▸ **Try it**
What is needed is the number of lines below that contain the string "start", with no other text.

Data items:
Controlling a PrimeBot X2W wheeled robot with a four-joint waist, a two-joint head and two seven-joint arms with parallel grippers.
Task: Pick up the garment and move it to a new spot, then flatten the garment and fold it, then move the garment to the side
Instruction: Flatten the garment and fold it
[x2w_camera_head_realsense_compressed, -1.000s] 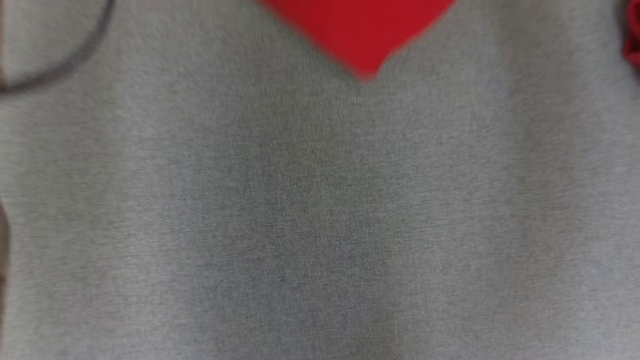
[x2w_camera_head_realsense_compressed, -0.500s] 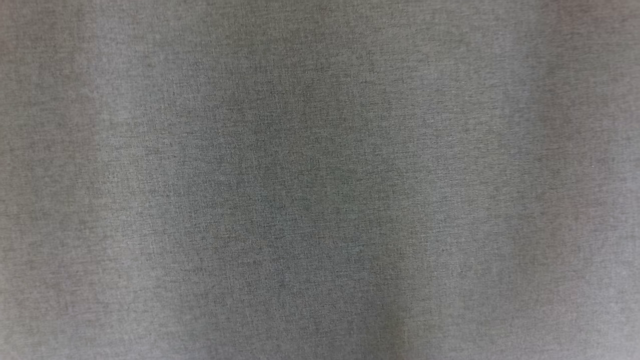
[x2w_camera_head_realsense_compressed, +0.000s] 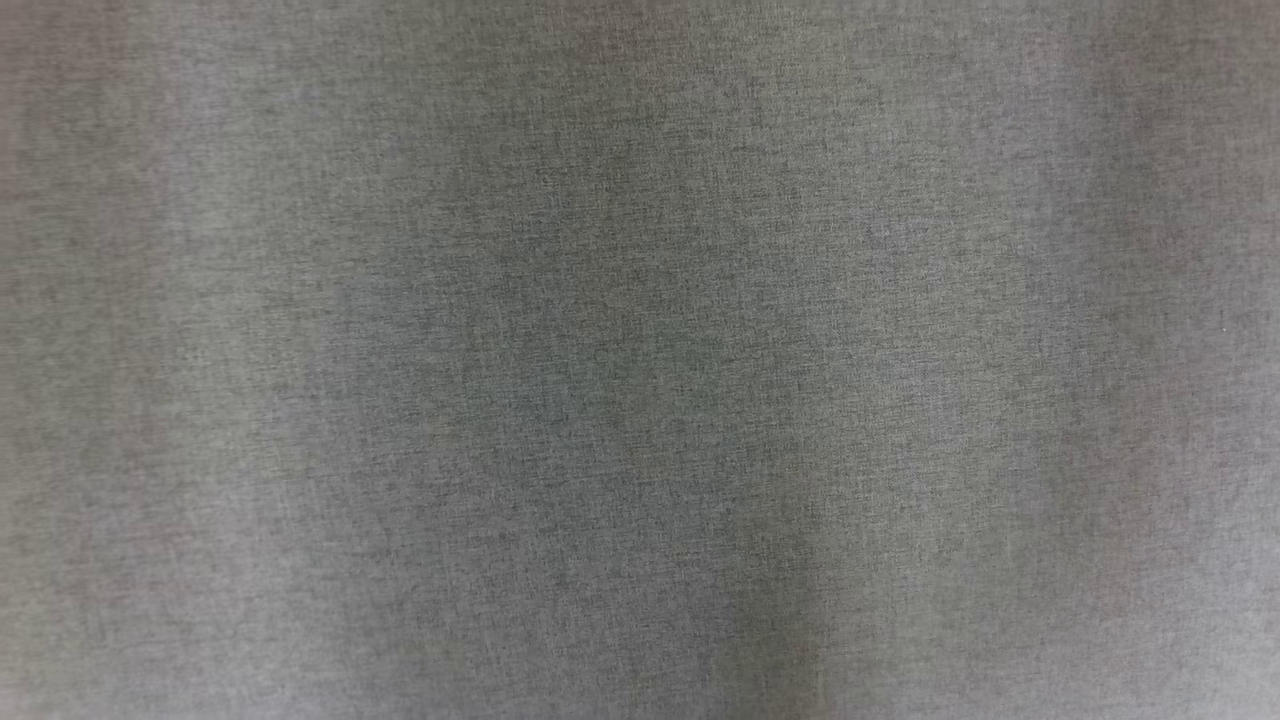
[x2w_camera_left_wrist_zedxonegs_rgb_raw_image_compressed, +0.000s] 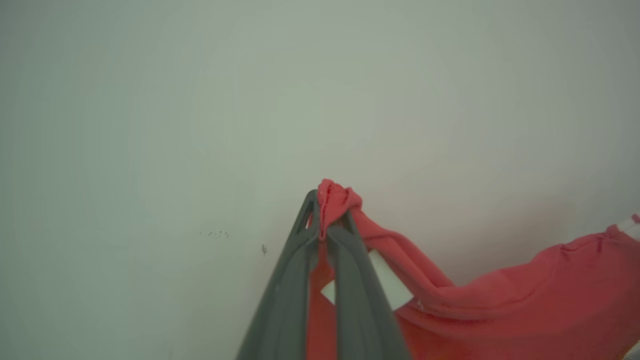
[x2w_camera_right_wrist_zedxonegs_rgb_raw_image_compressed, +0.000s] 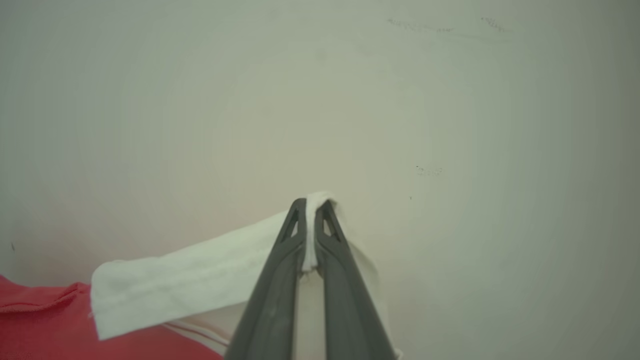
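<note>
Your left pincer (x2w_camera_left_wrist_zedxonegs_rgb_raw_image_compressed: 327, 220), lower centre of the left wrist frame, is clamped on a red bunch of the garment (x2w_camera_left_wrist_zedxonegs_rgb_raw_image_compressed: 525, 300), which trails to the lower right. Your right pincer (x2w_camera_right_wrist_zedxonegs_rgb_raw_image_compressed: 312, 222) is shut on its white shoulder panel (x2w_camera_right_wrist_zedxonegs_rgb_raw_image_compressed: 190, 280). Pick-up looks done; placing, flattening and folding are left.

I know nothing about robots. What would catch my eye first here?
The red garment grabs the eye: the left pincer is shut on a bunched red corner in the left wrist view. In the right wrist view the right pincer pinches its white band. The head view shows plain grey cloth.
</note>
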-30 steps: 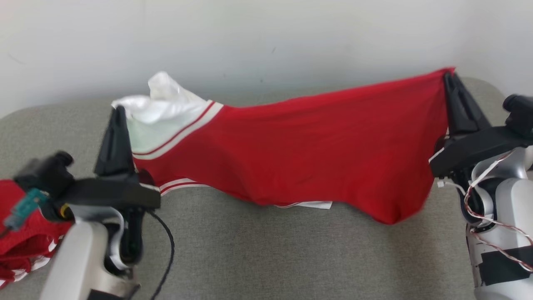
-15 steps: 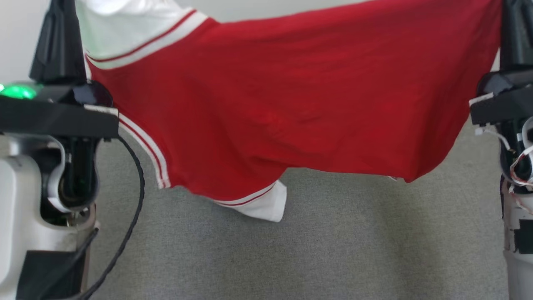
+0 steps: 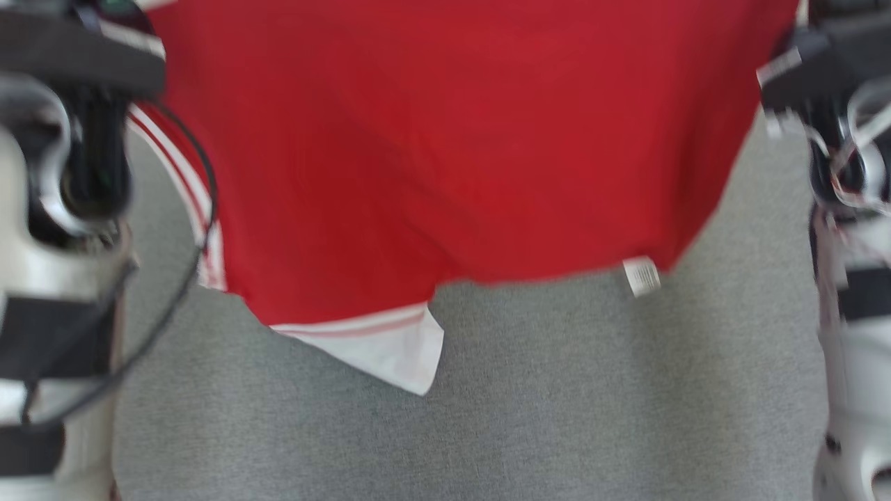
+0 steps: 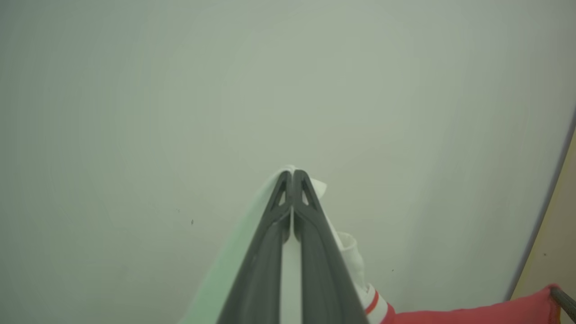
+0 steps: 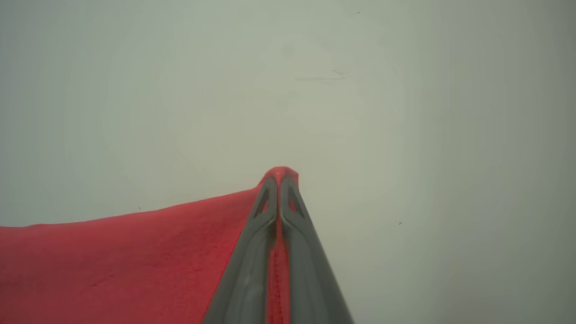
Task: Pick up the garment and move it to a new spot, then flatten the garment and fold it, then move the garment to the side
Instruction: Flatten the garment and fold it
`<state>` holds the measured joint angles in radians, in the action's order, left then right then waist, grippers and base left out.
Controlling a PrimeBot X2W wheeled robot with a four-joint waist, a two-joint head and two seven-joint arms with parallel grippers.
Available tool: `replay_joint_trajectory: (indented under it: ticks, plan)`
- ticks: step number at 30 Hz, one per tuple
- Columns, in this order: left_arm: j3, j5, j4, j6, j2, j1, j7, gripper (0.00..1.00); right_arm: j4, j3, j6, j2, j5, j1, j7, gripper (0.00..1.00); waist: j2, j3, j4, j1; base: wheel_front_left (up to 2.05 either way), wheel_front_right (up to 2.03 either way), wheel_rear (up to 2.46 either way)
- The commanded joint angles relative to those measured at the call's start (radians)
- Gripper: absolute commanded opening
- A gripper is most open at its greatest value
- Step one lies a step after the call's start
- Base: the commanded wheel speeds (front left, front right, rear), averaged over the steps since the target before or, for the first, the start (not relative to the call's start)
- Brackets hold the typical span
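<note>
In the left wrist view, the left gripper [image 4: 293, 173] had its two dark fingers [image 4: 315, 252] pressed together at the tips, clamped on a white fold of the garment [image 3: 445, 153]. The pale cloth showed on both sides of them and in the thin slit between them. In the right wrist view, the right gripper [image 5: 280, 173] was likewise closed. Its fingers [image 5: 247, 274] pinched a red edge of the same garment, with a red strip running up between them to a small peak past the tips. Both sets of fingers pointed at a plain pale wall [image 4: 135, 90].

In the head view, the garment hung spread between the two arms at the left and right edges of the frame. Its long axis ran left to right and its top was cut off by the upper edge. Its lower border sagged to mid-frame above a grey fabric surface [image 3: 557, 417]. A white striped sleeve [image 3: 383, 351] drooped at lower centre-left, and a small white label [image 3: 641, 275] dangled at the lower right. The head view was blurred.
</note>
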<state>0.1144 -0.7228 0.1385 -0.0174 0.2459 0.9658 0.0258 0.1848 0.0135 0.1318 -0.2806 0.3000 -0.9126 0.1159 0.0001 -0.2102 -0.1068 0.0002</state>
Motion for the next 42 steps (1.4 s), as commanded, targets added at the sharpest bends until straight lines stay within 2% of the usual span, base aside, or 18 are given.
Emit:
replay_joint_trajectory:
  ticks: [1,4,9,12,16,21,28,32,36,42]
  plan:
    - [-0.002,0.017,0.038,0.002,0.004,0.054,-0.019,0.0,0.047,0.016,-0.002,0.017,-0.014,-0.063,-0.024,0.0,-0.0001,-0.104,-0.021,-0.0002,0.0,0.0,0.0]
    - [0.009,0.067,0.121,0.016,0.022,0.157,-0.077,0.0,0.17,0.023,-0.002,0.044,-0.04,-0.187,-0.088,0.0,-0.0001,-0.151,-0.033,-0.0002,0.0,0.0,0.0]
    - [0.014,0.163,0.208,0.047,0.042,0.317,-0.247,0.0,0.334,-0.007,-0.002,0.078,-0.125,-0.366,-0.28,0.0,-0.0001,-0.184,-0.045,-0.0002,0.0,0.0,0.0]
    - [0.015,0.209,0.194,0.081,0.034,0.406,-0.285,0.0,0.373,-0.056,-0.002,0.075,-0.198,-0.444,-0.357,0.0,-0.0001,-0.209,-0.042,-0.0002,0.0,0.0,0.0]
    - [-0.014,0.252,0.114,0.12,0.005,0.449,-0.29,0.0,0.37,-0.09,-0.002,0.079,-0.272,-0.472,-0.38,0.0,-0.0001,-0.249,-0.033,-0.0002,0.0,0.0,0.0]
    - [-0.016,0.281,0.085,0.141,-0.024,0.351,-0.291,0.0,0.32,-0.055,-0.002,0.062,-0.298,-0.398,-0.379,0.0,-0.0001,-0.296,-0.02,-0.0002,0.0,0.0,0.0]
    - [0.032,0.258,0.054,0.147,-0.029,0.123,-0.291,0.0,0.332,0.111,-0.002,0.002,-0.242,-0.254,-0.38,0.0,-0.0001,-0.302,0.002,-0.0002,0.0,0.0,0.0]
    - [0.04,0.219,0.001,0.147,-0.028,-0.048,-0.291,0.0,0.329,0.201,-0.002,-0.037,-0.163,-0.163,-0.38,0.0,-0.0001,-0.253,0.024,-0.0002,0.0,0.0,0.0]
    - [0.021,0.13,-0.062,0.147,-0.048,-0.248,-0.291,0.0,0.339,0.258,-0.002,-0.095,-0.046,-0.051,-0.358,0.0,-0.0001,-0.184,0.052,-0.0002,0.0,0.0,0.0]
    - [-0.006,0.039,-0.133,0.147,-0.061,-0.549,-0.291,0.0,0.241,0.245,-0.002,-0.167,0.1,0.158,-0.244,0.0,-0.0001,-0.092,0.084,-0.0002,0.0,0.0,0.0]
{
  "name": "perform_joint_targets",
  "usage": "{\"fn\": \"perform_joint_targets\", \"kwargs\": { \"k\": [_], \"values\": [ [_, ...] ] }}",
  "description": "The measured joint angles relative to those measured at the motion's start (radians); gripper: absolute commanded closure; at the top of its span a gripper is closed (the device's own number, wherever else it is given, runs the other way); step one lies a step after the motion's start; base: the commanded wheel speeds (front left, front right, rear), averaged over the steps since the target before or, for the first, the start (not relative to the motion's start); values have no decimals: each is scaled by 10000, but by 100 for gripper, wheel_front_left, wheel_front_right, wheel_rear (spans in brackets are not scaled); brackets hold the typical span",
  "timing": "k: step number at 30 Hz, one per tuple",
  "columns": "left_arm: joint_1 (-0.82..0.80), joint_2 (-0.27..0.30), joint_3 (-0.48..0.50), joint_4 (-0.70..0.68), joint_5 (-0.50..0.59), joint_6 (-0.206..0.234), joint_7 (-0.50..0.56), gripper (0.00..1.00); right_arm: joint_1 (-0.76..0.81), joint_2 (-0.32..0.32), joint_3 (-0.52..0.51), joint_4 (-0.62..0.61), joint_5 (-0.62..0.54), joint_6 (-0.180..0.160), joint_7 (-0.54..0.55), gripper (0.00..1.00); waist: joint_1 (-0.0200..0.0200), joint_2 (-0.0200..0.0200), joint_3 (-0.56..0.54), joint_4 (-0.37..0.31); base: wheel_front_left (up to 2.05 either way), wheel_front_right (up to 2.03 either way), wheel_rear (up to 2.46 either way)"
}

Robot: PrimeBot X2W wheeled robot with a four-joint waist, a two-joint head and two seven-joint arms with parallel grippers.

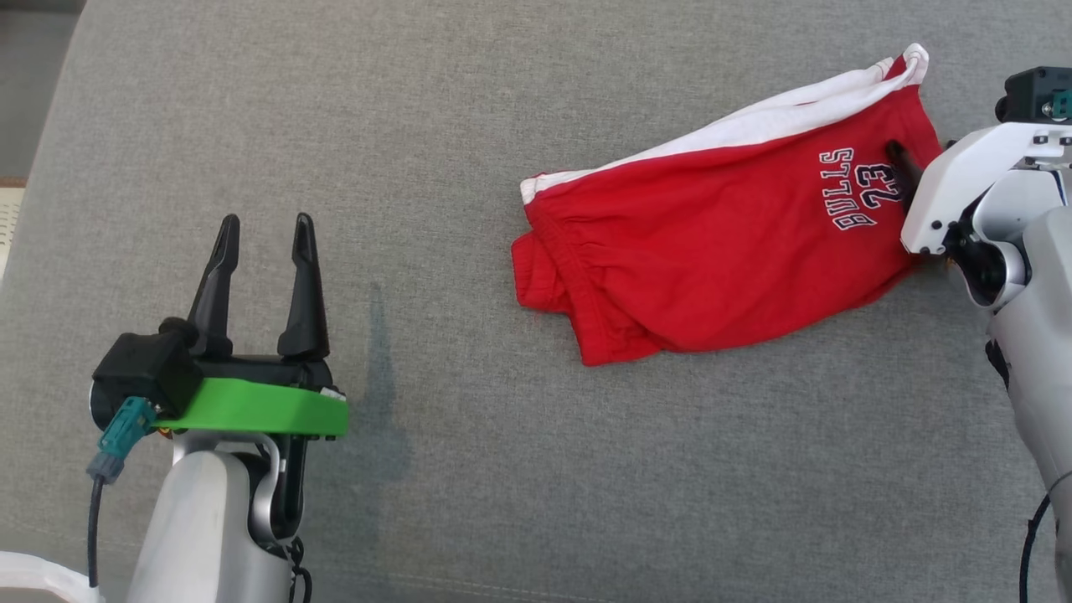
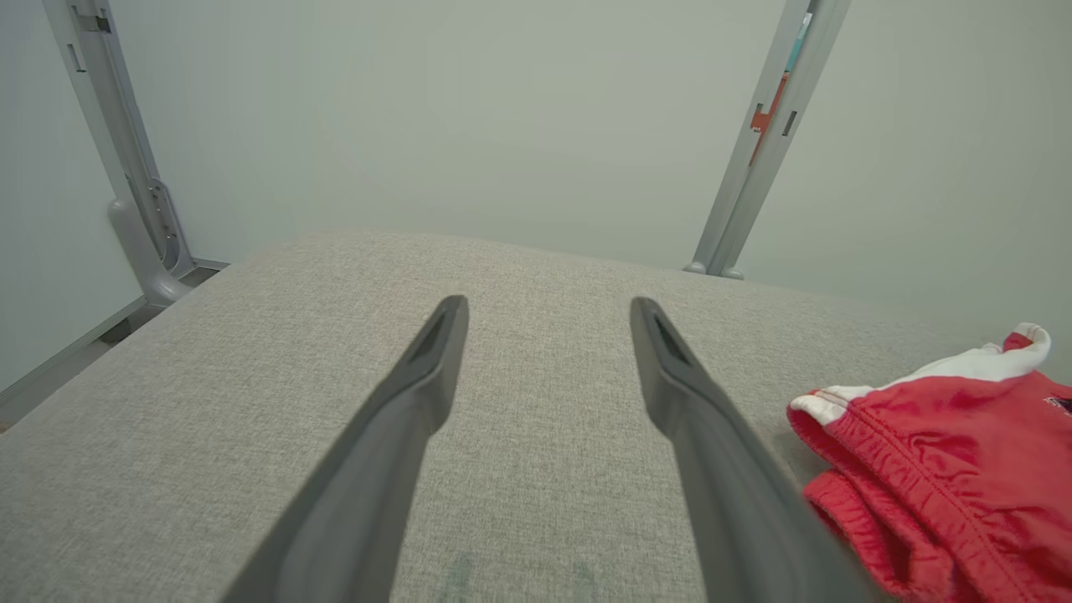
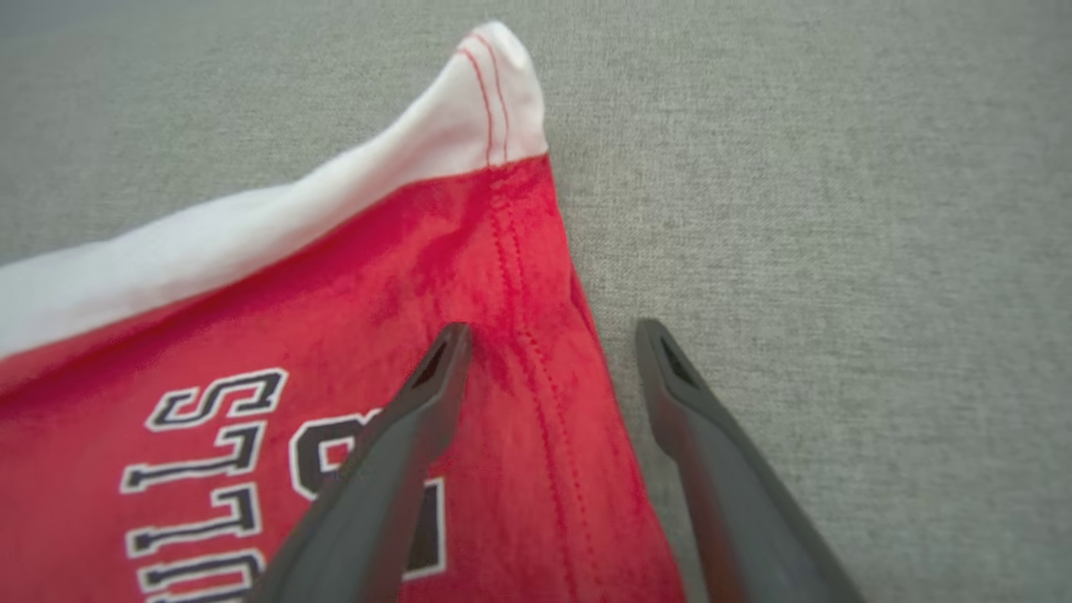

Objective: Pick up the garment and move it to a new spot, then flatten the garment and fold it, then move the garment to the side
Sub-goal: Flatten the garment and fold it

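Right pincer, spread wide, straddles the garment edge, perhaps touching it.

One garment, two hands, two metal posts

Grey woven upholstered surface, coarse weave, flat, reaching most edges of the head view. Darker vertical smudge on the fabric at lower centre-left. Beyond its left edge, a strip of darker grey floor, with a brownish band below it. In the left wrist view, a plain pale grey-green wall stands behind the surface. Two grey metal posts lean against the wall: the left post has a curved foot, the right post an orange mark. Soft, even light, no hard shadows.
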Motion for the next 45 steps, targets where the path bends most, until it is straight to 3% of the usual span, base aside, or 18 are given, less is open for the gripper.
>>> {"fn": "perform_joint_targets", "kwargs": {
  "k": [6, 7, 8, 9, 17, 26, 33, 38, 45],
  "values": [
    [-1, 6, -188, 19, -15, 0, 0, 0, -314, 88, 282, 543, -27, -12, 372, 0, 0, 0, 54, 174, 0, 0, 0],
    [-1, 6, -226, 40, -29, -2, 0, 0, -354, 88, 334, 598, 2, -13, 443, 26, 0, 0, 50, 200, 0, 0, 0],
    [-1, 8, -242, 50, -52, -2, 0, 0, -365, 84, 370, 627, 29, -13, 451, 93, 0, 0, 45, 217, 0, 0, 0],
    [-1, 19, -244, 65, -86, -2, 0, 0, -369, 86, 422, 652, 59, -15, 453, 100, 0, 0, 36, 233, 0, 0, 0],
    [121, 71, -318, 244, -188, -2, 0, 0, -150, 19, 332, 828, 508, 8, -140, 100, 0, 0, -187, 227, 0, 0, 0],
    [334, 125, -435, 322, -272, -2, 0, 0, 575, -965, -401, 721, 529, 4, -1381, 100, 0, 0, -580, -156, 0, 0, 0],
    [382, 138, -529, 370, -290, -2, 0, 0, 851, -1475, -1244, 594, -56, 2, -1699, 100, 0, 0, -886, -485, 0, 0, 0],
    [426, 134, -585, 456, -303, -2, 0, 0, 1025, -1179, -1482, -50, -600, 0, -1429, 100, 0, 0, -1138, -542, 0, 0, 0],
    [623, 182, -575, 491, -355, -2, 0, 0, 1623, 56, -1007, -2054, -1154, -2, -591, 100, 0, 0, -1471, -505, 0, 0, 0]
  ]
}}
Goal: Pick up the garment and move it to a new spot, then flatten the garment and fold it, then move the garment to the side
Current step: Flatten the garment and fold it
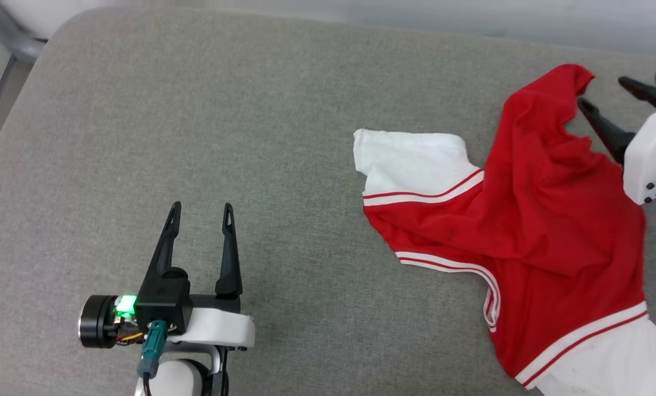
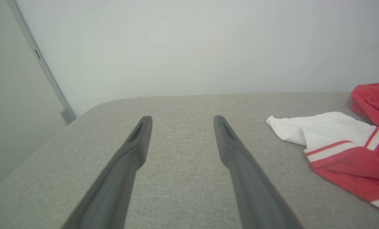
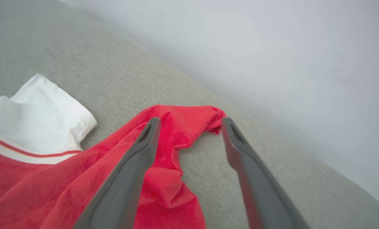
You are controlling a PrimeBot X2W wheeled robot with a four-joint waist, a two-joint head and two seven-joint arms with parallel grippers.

▸ **Your response**
4